» Task brief
Retype every entry exactly, character for character.
====================
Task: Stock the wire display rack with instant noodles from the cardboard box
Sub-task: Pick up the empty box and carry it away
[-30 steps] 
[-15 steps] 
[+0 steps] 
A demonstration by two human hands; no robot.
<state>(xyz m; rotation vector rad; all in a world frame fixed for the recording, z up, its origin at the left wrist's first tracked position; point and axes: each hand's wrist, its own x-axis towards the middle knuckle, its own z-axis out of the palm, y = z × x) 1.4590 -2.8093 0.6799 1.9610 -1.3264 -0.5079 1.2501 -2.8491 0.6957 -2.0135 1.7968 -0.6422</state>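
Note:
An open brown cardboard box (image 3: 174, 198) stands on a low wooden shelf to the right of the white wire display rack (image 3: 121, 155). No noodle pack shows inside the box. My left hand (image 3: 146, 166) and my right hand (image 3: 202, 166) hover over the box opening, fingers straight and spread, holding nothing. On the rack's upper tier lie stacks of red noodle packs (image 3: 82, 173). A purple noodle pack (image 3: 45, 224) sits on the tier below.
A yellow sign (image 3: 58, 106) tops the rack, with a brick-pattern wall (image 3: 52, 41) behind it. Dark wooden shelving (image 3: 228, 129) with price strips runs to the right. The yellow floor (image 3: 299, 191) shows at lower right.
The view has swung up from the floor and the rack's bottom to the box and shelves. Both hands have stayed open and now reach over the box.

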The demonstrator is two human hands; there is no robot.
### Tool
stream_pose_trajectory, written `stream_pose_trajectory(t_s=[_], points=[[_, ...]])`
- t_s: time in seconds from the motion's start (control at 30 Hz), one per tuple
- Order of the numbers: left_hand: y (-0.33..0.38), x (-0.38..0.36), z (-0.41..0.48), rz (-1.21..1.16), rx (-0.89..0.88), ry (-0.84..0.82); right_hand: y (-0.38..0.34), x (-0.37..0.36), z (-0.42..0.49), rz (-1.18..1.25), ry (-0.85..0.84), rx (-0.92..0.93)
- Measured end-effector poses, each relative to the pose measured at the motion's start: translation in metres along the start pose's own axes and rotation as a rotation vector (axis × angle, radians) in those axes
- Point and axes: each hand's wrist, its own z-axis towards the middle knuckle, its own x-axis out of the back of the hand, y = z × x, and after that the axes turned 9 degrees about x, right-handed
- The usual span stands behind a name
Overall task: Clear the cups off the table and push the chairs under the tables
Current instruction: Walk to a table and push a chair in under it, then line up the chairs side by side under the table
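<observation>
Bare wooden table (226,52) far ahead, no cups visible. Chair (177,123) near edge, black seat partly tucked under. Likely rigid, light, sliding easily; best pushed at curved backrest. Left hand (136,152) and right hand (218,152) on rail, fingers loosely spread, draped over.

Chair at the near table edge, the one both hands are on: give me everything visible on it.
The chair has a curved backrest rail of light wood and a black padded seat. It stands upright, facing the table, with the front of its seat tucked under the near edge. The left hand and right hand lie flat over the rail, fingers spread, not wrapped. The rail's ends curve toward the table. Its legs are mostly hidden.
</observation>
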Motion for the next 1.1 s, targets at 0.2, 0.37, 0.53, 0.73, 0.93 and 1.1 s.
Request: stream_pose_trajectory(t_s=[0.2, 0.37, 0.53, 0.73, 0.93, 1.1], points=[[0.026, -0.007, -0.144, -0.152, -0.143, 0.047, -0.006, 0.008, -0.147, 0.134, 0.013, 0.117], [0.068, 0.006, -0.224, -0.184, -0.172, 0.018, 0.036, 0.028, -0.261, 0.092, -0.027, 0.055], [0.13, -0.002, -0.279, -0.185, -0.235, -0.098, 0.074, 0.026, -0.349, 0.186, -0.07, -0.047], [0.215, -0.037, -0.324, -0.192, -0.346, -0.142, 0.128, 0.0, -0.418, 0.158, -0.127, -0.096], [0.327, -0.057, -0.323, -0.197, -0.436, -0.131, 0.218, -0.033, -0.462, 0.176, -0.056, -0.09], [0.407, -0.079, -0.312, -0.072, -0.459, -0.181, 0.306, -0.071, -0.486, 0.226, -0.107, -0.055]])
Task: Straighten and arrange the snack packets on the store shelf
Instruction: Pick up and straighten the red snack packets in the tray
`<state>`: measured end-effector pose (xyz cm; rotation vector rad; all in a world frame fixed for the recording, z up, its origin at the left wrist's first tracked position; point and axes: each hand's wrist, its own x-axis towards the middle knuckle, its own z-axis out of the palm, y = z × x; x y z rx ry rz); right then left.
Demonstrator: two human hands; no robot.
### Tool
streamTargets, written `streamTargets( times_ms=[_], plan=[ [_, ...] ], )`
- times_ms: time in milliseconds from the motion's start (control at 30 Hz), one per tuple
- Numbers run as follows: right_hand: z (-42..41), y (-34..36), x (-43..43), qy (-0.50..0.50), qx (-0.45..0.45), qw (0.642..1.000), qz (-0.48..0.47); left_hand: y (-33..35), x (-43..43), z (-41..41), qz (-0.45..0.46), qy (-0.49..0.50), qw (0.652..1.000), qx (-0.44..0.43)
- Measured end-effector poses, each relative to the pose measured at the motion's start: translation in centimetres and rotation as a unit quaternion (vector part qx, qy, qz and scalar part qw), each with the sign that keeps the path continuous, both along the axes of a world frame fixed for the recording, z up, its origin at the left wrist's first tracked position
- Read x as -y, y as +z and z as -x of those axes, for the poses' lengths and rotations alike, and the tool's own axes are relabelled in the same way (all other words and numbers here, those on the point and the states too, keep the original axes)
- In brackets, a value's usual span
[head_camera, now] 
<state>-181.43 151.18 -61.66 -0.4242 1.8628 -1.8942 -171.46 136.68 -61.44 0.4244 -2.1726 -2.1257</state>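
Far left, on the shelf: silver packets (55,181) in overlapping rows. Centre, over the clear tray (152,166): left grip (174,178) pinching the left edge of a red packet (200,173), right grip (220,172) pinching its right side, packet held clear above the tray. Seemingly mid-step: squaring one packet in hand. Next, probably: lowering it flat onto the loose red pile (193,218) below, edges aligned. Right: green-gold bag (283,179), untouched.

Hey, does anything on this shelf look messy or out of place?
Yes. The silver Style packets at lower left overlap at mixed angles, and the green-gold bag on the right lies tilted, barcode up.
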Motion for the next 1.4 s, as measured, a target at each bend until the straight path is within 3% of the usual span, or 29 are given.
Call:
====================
» Task result
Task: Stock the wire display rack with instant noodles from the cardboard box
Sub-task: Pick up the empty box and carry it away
[-30 steps] 
[-15 steps] 
[+0 steps] 
A demonstration by two human hands; no robot.
<state>(xyz m; rotation vector rad; all in a world frame fixed for the recording, z up, its origin at the left wrist's first tracked position; point and axes: each hand's wrist, its own x-axis towards the middle knuckle, its own z-axis out of the palm, y = z × x) 1.4590 -2.8093 0.6799 1.9610 -1.3264 -0.5079 1.2501 -2.8491 0.6957 -2.0135 1.7968 -0.6422</state>
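Note:
An open brown cardboard box (image 3: 174, 198) stands on a low wooden shelf to the right of the white wire display rack (image 3: 121, 155). No noodle pack shows inside the box. My left hand (image 3: 146, 166) and my right hand (image 3: 202, 166) hover over the box opening, fingers straight and spread, holding nothing. On the rack's upper tier lie stacks of red noodle packs (image 3: 82, 173). A purple noodle pack (image 3: 45, 224) sits on the tier below.
A yellow sign (image 3: 58, 106) tops the rack, with a brick-pattern wall (image 3: 52, 41) behind it. Dark wooden shelving (image 3: 228, 129) with price strips runs to the right. The yellow floor (image 3: 299, 191) shows at lower right.
The view has swung up from the floor and the rack's bottom to the box and shelves. Both hands have stayed open and now reach over the box.
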
The demonstrator is two human hands; there is no robot.
### Tool
stream_pose_trajectory, written `stream_pose_trajectory(t_s=[_], points=[[_, ...]])`
- t_s: time in seconds from the motion's start (control at 30 Hz), one per tuple
- Order of the numbers: left_hand: y (-0.33..0.38), x (-0.38..0.36), z (-0.41..0.48), rz (-1.21..1.16), rx (-0.89..0.88), ry (-0.84..0.82); right_hand: y (-0.38..0.34), x (-0.37..0.36), z (-0.42..0.49), rz (-1.18..1.25), ry (-0.85..0.84), rx (-0.92..0.93)
- Measured end-effector poses, each relative to the pose measured at the motion's start: translation in metres along the start pose's own axes and rotation as a rotation vector (axis × angle, radians) in those axes
- Point and axes: each hand's wrist, its own z-axis towards the middle knuckle, its own x-axis out of the back of the hand, y = z × x, and after that the axes turned 9 degrees about x, right-handed
- The usual span stands behind a name
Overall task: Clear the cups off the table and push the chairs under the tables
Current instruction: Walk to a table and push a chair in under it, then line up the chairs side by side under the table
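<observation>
Bare wooden table (226,52) far ahead, no cups visible. Chair (177,123) near edge, black seat partly tucked under. Likely rigid, light, sliding easily; best pushed at curved backrest. Left hand (136,152) and right hand (218,152) on rail, fingers loosely spread, draped over.

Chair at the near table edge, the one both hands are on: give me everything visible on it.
The chair has a curved backrest rail of light wood and a black padded seat. It stands upright, facing the table, with the front of its seat tucked under the near edge. The left hand and right hand lie flat over the rail, fingers spread, not wrapped. The rail's ends curve toward the table. Its legs are mostly hidden.
</observation>
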Motion for the next 1.1 s, targets at 0.2, 0.37, 0.53, 0.73, 0.93 and 1.1 s.
Request: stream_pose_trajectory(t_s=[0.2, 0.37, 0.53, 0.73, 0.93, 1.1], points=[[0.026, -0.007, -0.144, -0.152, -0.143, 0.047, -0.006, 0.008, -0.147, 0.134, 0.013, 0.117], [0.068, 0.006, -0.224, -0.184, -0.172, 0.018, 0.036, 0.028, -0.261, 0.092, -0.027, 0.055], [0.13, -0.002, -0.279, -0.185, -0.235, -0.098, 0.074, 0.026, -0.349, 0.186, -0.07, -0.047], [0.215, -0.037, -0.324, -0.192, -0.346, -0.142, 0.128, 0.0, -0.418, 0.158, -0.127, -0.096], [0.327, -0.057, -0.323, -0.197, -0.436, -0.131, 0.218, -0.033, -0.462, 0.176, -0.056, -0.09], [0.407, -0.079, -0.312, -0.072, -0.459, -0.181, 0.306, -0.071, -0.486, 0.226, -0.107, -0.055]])
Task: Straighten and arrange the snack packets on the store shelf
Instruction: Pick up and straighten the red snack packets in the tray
`<state>`: measured end-effector pose (xyz cm; rotation vector rad; all in a world frame fixed for the recording, z up, its origin at the left wrist's first tracked position; point and axes: each hand's wrist, its own x-axis towards the middle knuckle, its own z-axis out of the palm, y = z × x; x y z rx ry rz); right then left.
Demonstrator: two human hands; no robot.
### Tool
streamTargets, written `streamTargets( times_ms=[_], plan=[ [_, ...] ], )`
- times_ms: time in milliseconds from the motion's start (control at 30 Hz), one per tuple
- Numbers run as follows: right_hand: z (-42..41), y (-34..36), x (-43..43), qy (-0.50..0.50), qx (-0.45..0.45), qw (0.642..1.000), qz (-0.48..0.47); left_hand: y (-33..35), x (-43..43), z (-41..41), qz (-0.45..0.46), qy (-0.49..0.50), qw (0.652..1.000), qx (-0.44..0.43)
- Measured end-effector poses, each relative to the pose measured at the motion's start: translation in centimetres and rotation as a unit quaternion (vector part qx, qy, qz and scalar part qw), each with the sign that keeps the path continuous, both along the axes of a world frame fixed for the recording, z up, its origin at the left wrist's first tracked position
- Read x as -y, y as +z and z as -x of those axes, for the poses' lengths and rotations alike, and the tool's own axes are relabelled in the same way (all other words and numbers here, those on the point and the states too, keep the original axes)
- In brackets, a value's usual span
[head_camera, now] 
<state>-181.43 151.18 -61.66 -0.4242 1.8628 -1.8942 -171.46 136.68 -61.44 0.4244 -2.1726 -2.1257</state>
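Far left, on the shelf: silver packets (55,181) in overlapping rows. Centre, over the clear tray (152,166): left grip (174,178) pinching the left edge of a red packet (200,173), right grip (220,172) pinching its right side, packet held clear above the tray. Seemingly mid-step: squaring one packet in hand. Next, probably: lowering it flat onto the loose red pile (193,218) below, edges aligned. Right: green-gold bag (283,179), untouched.

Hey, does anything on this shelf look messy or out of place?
Yes. The silver Style packets at lower left overlap at mixed angles, and the green-gold bag on the right lies tilted, barcode up.
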Motion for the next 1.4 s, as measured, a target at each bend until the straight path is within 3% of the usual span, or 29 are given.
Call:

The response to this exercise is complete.